Ursula von der Leyen: “Vamos criar benefícios em termos de financiamento verde”

  • ECO
  • 30 Novembro 2019

Em entrevista ao Público, Ursula von der Leyen falou na sua vontade de dirigir uma comissão geopolítica e o seu desejo de pôr a Europa a crescer com o combate às alterações climáticas.

Ursula von der Leyen assume este domingo oficialmente funções como presidente da Comissão Europeia. Em entrevista ao Público (acesso condicionado), a alemã falou na sua vontade de dirigir uma comissão geopolítica e o seu desejo de pôr a Europa a crescer com o combate às alterações climáticas.

O combate às alterações climáticas, visto como sendo o grande desígnio de Ursula von der Leyen nos comandos da Comissão Europeia ao desenvolvimento económico da Europa.
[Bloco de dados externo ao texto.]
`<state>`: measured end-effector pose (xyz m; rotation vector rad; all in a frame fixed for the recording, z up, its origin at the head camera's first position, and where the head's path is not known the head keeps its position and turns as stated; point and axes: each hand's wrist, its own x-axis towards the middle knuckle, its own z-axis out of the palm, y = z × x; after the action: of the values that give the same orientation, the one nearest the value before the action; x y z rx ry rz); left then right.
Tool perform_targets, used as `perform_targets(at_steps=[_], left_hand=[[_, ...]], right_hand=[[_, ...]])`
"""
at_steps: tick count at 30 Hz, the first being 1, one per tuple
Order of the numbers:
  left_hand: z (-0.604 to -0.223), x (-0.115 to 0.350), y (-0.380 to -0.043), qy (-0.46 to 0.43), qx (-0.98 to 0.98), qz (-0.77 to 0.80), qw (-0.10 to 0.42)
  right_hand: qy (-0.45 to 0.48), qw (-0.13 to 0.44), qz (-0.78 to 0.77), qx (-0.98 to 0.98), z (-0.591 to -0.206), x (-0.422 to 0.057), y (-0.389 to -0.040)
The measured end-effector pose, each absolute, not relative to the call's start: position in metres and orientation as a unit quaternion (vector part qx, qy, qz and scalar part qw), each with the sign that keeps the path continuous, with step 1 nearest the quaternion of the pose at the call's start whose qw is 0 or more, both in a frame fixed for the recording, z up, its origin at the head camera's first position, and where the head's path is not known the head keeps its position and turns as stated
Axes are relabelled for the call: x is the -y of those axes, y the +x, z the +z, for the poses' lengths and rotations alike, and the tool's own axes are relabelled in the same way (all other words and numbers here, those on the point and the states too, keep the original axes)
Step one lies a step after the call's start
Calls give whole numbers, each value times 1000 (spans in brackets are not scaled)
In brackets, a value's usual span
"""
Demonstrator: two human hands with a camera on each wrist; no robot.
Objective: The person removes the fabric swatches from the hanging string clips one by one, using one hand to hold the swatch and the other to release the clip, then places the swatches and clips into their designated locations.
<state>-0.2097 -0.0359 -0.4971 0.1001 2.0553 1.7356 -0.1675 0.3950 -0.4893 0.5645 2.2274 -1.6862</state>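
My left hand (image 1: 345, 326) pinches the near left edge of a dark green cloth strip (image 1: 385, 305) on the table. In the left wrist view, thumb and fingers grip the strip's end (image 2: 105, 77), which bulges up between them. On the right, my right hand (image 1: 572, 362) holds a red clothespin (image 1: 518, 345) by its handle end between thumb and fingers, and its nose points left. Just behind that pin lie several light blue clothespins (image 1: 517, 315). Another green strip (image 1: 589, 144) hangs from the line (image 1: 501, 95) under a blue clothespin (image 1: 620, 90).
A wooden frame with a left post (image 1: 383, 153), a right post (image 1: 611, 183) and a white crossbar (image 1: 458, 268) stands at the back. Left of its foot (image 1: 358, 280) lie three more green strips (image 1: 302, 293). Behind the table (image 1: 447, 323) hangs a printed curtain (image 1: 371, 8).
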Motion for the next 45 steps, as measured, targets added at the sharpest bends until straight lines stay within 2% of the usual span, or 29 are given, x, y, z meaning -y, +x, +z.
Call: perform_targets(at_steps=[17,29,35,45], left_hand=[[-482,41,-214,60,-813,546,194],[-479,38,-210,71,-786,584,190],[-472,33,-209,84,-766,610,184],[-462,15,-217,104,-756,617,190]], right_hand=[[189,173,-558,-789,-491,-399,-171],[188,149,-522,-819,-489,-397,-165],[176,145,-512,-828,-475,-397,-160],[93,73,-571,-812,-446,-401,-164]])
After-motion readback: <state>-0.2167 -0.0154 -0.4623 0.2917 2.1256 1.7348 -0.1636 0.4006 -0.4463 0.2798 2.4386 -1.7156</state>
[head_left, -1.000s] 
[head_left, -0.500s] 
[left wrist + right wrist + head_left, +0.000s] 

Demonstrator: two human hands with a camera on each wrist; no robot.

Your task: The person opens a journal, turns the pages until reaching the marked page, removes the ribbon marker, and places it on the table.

Neste campo, esta mostra confiança no novo Pacto Verde Europeu (Green Deal, na designação em inglês) a apresentar em breve e onde assentará essa estratégia de crescimento. “Se o fizermos corretamente, vamos investir maciçamente em ciência, investigação, novas tecnologias… Para isso, vamos criar benefícios em termos de financiamento verde“, explica Ursula von der Leyen.

Já relativamente à possibilidade de, no âmbito das mudanças no Pacto de Estabilidade e Crescimento, os investimentos verdes poderem ser excluídos na avaliação do défice, a governante exclui-a completamente. “Não. Seria demasiado tentador usar o verde para limpar as contas”, assume, acrescentando que as medidas de promoção de forma consistente para cumprir as metas de redução de emissões de CO2 se podem enquadrar muito bem no Pacto de Estabilidade e Crescimento. “Há uma interdependência entre finanças públicas saudáveis e espaço para investimento”, frisa.

No que respeita ao tema dos cortes no orçamento e aos países, incluindo Portugal, que não aceitam contribuir com mais dinheiro, Ursula deixa uma mensagem. Reconhece que “o próximo orçamento tem de ter uma estrutura diferente porque o mundo mudou”. “Quando negociámos o último quadro, a Rússia ainda não tinha anexado a Crimeia; não conhecíamos a palavra Daesh; ainda só estávamos a começar a perceber o que a digitalização significava, e o tópico do ambiente e alterações climáticas não estava no topo da agenda”, começa por contextualizar, acrescentando ser do ” interesse comum que a União Europeia possa investir nos grandes tópicos porque isso vai beneficiar todos os Estados membros”.